I refer to the article Malaysia's rural health service second to none. It forgot to add that it was referring to the year 1965, when you had to worry, essentially, about cholera, typhoid, malaria and hookworms.
The Health Director-General, Dr Ismail Merican ebullient statistics indicate that one health clinic exists every five kilometers and that more than 95 percent of the rural population has access to a doctor. There are also 2,965 clinics and 151 mobile clinics in rural areas. And there is one health clinic, or centre, for every 20,000 people, while there is one community or rural clinic for every 4,000 people.
These look like impressive statistics until one actually walks into one of these clinics and realises that there is only a nurse or hospital assistant to attend to today's epidemics of hypertension, diabetes mellitus, heart disease and cancer. Their duties include checking your blood pressure, sugar levels, etc. and dishing out enough 30-year-old medications for the next six months.
If patients return alive on follow-ups, repeat the above. Any complications, refer to ‘Hospital Besar’ and join the queue, where the rest of Malaysia will also be waiting to see not a specialist, but a medical officer in the specialist clinic, who could have been just transferred from the same district in which the patient was seen. This has been the modus operandi for the Malaysian healthcare system for the last 50 years.
Forget about obesity or even dengue fever, HIV/Aids, hepatitis or the re-emergence of tuberculosis - all of which have already claimed thousands of lives. Access to a doctor? Yes, try waiting three months if you are lucky. And, incidentally, how many of these clinics, especially the mobile ones, comply with PHFSA rules?
How is it that nurses are responsible for neonatal care, family health, dental care, nutrition and dietetics, health education and promotion, home nursing, care of the elderly, rehabilitative services, environmental sanitation, adolescent health and community mental services? How is that medical assistants still merrily provide general anesthesia in Sarawak in the year 2008? Don’t all these practices violate the PHFSA?
Oh, right. There’s one rule for Merican and one rule for Basmullah. Silly me. Nurse kill government patient, okay. Basmullah no pay RM1,500 for private clinic, go to jail.

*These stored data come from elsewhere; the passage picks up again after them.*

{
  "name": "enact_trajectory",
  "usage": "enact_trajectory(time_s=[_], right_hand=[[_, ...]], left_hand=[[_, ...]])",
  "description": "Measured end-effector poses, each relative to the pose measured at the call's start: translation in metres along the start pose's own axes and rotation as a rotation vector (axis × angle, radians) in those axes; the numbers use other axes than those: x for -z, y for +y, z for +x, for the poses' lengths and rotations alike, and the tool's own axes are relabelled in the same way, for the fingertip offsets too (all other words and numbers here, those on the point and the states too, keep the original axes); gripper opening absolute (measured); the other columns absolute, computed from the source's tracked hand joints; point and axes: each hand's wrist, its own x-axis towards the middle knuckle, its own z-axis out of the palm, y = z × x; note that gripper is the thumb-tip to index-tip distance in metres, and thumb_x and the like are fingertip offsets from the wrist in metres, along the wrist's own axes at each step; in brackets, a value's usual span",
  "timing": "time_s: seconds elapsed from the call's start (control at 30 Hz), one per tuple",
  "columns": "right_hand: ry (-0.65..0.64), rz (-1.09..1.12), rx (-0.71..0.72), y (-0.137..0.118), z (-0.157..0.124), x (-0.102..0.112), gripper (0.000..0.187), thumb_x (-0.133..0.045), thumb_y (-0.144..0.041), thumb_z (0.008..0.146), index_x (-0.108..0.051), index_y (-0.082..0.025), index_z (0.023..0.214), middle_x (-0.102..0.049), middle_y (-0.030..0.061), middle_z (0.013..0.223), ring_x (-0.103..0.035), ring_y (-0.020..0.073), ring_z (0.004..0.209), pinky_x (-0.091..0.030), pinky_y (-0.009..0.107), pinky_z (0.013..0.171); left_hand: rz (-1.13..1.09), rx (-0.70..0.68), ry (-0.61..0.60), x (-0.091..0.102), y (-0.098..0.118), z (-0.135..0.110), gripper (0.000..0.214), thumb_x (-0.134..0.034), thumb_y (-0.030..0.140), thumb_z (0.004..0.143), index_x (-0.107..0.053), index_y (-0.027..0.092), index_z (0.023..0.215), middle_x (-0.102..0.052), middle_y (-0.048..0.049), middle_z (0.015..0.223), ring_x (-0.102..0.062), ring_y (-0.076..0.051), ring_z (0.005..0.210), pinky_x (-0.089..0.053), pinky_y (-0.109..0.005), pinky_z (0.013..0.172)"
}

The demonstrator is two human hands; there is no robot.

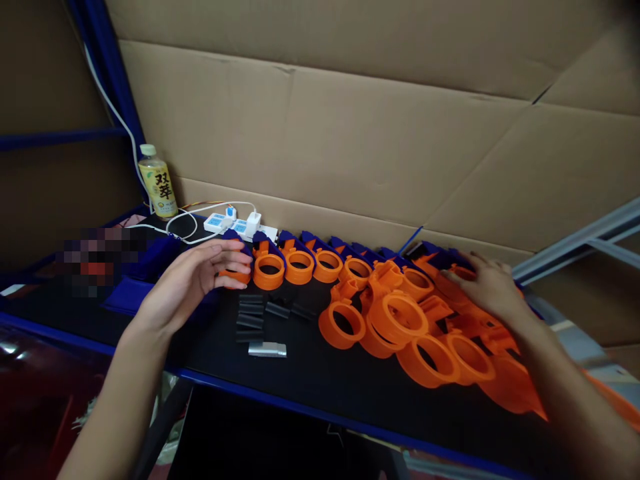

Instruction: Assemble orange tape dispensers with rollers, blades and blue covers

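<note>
I've got a black bench top [310, 387] with a blue front edge. A small silver block [267, 349] lies near that edge. Just behind the block, black strips [250, 313]. Further behind it, a row of orange rings [300, 265]. To the block's right, a heap of orange rings [400, 327]. Far behind and left of it, a white power strip [235, 225] and an upright bottle [157, 181].

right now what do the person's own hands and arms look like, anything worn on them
The left hand and right hand are bare, no gloves. The left forearm and right forearm are bare too, with no sleeve or cuff in view. No watch, ring, band or marking shows on either.
</note>
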Motion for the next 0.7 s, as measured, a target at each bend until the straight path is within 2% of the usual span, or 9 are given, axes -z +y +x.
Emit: enact_trajectory(time_s=[0.1,0.2,0.3,0.33,0.4,0.5,0.6,0.7], right_hand=[[-0.025,0.063,0.013,-0.021,-0.007,0.029,0.048,-0.051,-0.041,0.098,-0.067,-0.007,0.129,-0.065,0.0250,0.131,-0.059,0.0284,0.119,-0.042,0.037,0.096],[0.012,0.211,0.059,-0.064,-0.027,0.073,0.039,-0.053,-0.037,0.099,-0.068,-0.016,0.128,-0.072,0.0164,0.122,-0.062,0.0269,0.118,-0.046,0.034,0.095],[0.077,0.321,0.207,-0.123,-0.065,0.108,0.027,-0.053,-0.032,0.099,-0.074,-0.022,0.113,-0.076,0.0126,0.102,-0.071,0.0247,0.090,-0.052,0.034,0.077],[0.000,0.339,0.309,-0.143,-0.079,0.113,0.026,-0.054,-0.031,0.099,-0.073,-0.022,0.115,-0.076,0.0119,0.104,-0.072,0.0241,0.089,-0.053,0.033,0.075],[-0.107,0.252,0.465,-0.181,-0.107,0.112,0.023,-0.054,-0.028,0.098,-0.073,-0.021,0.109,-0.077,0.0098,0.098,-0.074,0.0236,0.079,-0.051,0.032,0.063],[-0.220,0.018,0.480,-0.221,-0.132,0.093,0.019,-0.061,-0.027,0.094,-0.071,-0.016,0.105,-0.076,0.0109,0.091,-0.073,0.0274,0.068,-0.044,0.033,0.051],[-0.307,-0.019,0.413,-0.235,-0.137,0.077,0.010,-0.062,-0.020,0.092,-0.068,-0.016,0.099,-0.075,0.0086,0.084,-0.072,0.0268,0.064,-0.037,0.031,0.046],[-0.278,0.072,0.380,-0.233,-0.135,0.074,0.006,-0.059,-0.021,0.095,-0.064,-0.018,0.093,-0.074,0.0065,0.080,-0.072,0.0255,0.065,-0.034,0.029,0.047]], left_hand=[[0.011,-0.002,0.012,0.000,-0.003,0.002,0.031,-0.064,0.033,0.092,-0.074,0.012,0.112,-0.077,-0.0176,0.110,-0.074,-0.028,0.096,-0.063,-0.043,0.082],[0.022,0.008,0.009,-0.001,-0.005,0.003,0.031,-0.065,0.034,0.091,-0.073,0.012,0.113,-0.076,-0.0182,0.112,-0.074,-0.028,0.096,-0.063,-0.041,0.081],[0.032,0.016,0.005,-0.002,-0.007,0.004,0.032,-0.065,0.034,0.092,-0.073,0.012,0.114,-0.076,-0.0184,0.114,-0.074,-0.028,0.096,-0.063,-0.041,0.081],[0.037,0.017,0.002,-0.003,-0.007,0.004,0.033,-0.065,0.034,0.092,-0.073,0.012,0.114,-0.076,-0.0183,0.113,-0.074,-0.028,0.096,-0.063,-0.042,0.081],[0.047,0.018,-0.005,-0.004,-0.008,0.003,0.033,-0.065,0.035,0.092,-0.072,0.012,0.114,-0.077,-0.0178,0.111,-0.074,-0.028,0.095,-0.063,-0.042,0.082],[0.060,0.015,-0.023,-0.008,-0.011,0.003,0.032,-0.065,0.036,0.092,-0.073,0.013,0.113,-0.077,-0.0167,0.108,-0.074,-0.028,0.095,-0.063,-0.041,0.081],[0.062,0.023,-0.055,-0.010,-0.013,0.003,0.031,-0.065,0.036,0.092,-0.074,0.013,0.112,-0.077,-0.0166,0.108,-0.074,-0.028,0.095,-0.062,-0.040,0.080],[0.063,0.022,-0.072,-0.011,-0.014,0.004,0.030,-0.066,0.035,0.091,-0.075,0.014,0.110,-0.077,-0.0164,0.107,-0.074,-0.027,0.094,-0.062,-0.040,0.080]])
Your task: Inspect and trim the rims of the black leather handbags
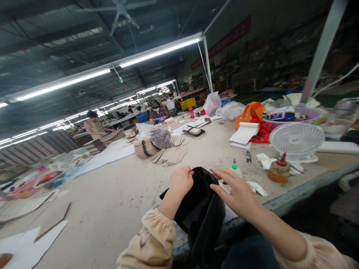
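Observation:
A black bag (206, 224) with a wide, dark opening stands tilted at the table's near edge, in front of me. My left hand (181, 183) is closed on the left side of its rim, fingers bent over the edge. On the opposite side, my right hand (232, 188) takes the rim between thumb and fingers. The inside of the bag is too dark to make out. Just beyond my right hand stands a small bottle with a green cap (235, 168), partly covered by the fingers.
To the right are a glue bottle with a red tip (279, 170), a white fan (297, 138), snips (248, 157) and crumpled tissue (258, 188). Ahead lie fanned-out brown pieces (169, 155) beside a plastic bag (155, 134). Two people (159, 111) work across the table.

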Action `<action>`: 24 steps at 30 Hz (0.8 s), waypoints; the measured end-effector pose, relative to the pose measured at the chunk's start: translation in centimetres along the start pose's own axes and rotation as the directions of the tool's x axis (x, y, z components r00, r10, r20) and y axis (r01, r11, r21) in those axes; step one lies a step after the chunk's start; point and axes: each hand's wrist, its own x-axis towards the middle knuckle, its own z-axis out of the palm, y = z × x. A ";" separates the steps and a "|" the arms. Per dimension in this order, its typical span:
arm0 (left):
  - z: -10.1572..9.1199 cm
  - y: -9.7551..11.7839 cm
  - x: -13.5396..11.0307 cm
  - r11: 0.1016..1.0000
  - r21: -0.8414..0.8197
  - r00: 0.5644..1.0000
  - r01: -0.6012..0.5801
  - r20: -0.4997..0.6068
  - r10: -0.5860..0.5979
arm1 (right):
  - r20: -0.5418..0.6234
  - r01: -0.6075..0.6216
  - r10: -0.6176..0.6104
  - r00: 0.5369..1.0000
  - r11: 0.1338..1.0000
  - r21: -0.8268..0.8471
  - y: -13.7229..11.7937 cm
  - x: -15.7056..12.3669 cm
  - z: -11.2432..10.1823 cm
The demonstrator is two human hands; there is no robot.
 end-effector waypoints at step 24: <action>0.5 0.6 1.4 0.975 -0.194 0.994 -0.105 -0.030 0.101 | 0.045 -0.130 0.131 0.990 0.991 -0.015 1.0 -9.2 1.0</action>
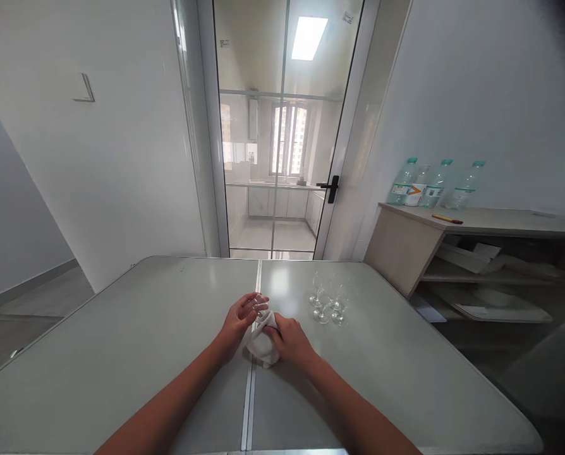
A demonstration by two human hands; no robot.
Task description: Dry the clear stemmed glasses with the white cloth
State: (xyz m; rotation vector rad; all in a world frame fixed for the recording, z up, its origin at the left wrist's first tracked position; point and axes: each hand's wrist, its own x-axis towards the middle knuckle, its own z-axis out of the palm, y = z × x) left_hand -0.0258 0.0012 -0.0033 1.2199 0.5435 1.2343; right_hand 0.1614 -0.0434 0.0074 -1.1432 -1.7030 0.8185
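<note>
Person stands at the near edge of a grey surface (121, 328); both bare forearms reach in over its centre seam.

Left hand (239, 319): fingers curled around a small clear glass (260, 304), held just above the surface near the seam. The glass is hard to make out because it is transparent; I cannot tell whether it is upright or tilted.

Right hand (289, 338): closed on a white cloth (262, 347), bunched up. The cloth sits between the two hands, touching the glass at its upper end, and its lower part rests on the surface.

Further right and a little farther away: a cluster of stemmed glasses (328, 300), upright, standing close together, apart from both hands. Exact count unclear, about four.

Far right, off the surface: a light wooden shelf unit (406, 240). On its top are several clear plastic bottles (429, 183) with teal caps against the wall, and a red pencil-like item (447, 218) lying near them.

Far centre: a glass door (282, 158) with a black handle (332, 188), a kitchen visible behind it.
</note>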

Merican even appears to take credit for the healthcare provided for the Orang Asli. The Orang Asli Affairs Hospital in Gombak is run by the Orang Asli Affairs Department. And Parliament was informed in May of last year that it is so well-run by the Orang Asli Affairs Department (JHEOA) that the Health Ministry has no intention of taking over the management. Much of the base work and credit for Orang Asli healthcare must surely go J Malcolm Bolton and subsequent British officers who improved Orang Asli healthcare, even throughout the Emergency.
There are enough publications to confirm that healthcare among the Orang Asli has been in terminal decline after independence, with the Health Ministry itself having the distinct notoriety for scapegoating the Orang Asli's themselves whenever disasters, such as hepatitis, break out among them. As recently as last year, Nicholas and Baer reported that the crude death rate and maternal mortality rate is still twice as high among the Orang Asli than it is among all West Malaysians. (Healthcare for the Orang Asli: Consequences of paternalism and colonialism).
But the Health Ministry goes further. They use that horrible phrase ‘telemedicine and teleconsultation’. We have to take it that Amrin Buang, the auditor general, must have clearly failed to delve into this rip-off. Merican must be quite oblivious to the death of the KUB Malaysia-linked Medical Online in July 2003. Tasked with developing telemedicine, Medical Online died a horrible death when it couldn't pay suppliers because of the insidious learning curve associated with this project. Its troubles in Ipoh said a lot about jumping the gun. How do you install a multi-million ringgit IT system comprising expensive hardware and software when there is no electricity supply?
Worse still, no one in the Health Ministry realised that technology waits for no one. While billions were spent on both hardware and software (all courtesy of the tax-payers and, probably, Petronas), no one in the ministry actually grasped that if they didn't learn it fast enough, the equipment and software would be as worthless as trash.
Just a little research would have shown that even the National Health Service (NHS) in Britain was sliding into a £20 billion (RM120 billion) IT disaster. British taxpayers till this day have been unforgiving and have threatened to punish Labour for its miscalculation in trying to implement electronic patient clinical records without studying, in depth, its feasibility. The basic problem was that clinicians, whose support was essential in the introduction of IT to clinical care, were unconvinced and the costs and benefits for the NHS were unclear from day one.
Today, Malaysia will have to deal with the financial calamity arising from civil servants at the ministry whom the government chose to believe. Woefully, the main officer responsible for this mess is still, apparently, at the Health Ministry and is even expecting a promotion. And, apparently, this person even lets the suppliers keep the source codes after paying millions for the software. Such are the brains that run the Health Ministry and squander what must be meager resources by now.